At Friday's hearing, Judge Byron reiterated his concerns: "I
want to get some decision on each of the very important issues
that have been generated in this class. This class, in my
opinion, will be a landmark decision certainly in the state of
Illinois for class actions," he said, and later added, "So I
want this matter to proceed certainly to the Supreme Court."

Byron also said he believed it is possible the case may
ultimately receive review by the U.S. Supreme Court.

Ohlemeyer said "there are several other 'lights' class action
cases pending in Illinois and an opinion by the Illinois Supreme
Court will determine whether the novel theories plaintiffs are
pursuing are legitimate or, as we believe, inconsistent with the
facts and state and federal law."

Ohlemeyer said the state Supreme Court already has recognized
the need for prompt appellate review of class action cases by
implementing a rule effective this year that permits pre-trial
appellate challenges to class certification decisions.

Philip Morris USA was unable to challenge Judge Byron's decision
to try the case as a class action because it already was pending
at the time the rule was changed.

"The same considerations that prompted the state Supreme Court
to change its rule are at issue here. It is critical for the
Court to address the legal issues raised in the Price case and
give immediate and much-needed guidance to state courts as to
what fundamental requirements must be met in order for a case to
be tried as a class action.

"This is critically important, not just for Philip Morris USA
but for two other tobacco companies that are facing trial in
'lights' cases in Madison County and the fifty states who
receive monies under settlements with the Attorneys General,"
Ohlemeyer said.

Under normal circumstances, the company would appeal the Madison
County decision to the Illinois Fifth District Court of Appeals.

"In this case, the company believes that this matter ultimately
will end up in the Illinois Supreme Court regardless of how the
intermediate appellate court rules.

"Therefore, the company believes the most expedient and wisest
course of action is to go directly to the state's highest court.
We are optimistic the Supreme Court will agree and hear the
appeal without the need for intermediate appellate review,"
Ohlemeyer said.


PHILIP MORRIS: Asks Ill. Sup. Ct. to Limit Required Bonds
---------------------------------------------------------
Philip Morris USA has joined with other tobacco companies and
prominent national and state business organizations in asking
the Illinois Supreme Court to limit the amount of bond required
to stay enforcement of a judgment pending the appeal of an
adverse verdict in class action cases or those in which punitive
damages are awarded.

"In these days of multimillion - and even multibillion - dollar
verdicts, judicial fairness demands that companies be allowed to
post a reasonable bond to stay enforcement of a trial court
judgment and gain access to the appellate courts," said William
S. Ohlemeyer, Philip Morris USA vice president and associate
general counsel.

"It only costs plaintiffs a few hundred dollars to file a
lawsuit; defendants shouldn't be forced to post bonds totaling
hundreds of millions or billions of dollars to appeal a verdict
by a judge or jury.

"A judgment so large that it cannot be bonded tilts the scales
of justice and can force companies to settle cases even if they
believe the facts and the law will result in the reversal of a
verdict after review by an appellate court," Ohlemeyer said.

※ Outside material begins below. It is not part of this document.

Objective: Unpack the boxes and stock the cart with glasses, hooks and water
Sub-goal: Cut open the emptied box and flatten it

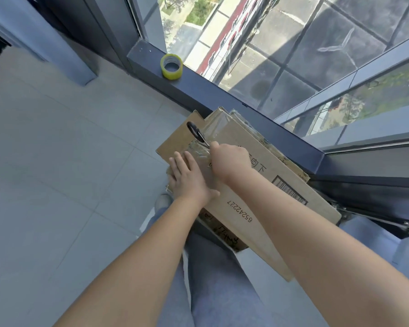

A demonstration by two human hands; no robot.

The petition asks the Illinois Supreme Court to place a $100
million limit on the amount of bond that must be posted in order
to appeal a judgment in a class action or one that includes
punitive damages.

For such verdicts, the petition asks the Court to require a bond
that would cover the amount of the judgment, plus interest and
costs, $100 million or 10 percent of a company's net worth,
whichever of these is the lowest amount.

Trial courts would retain discretion to set lower bonds, and
both parties would still have the right to ask an appellate
court to review and alter a bond required by the trial court as
long as the bond conforms with the proposed rules.

"This request, if granted, simply levels the judicial playing
field and guarantees that a defendant can appeal a mega-verdict
without being forced to consider settlement or being faced with
significant business disruption," Ohlemeyer added.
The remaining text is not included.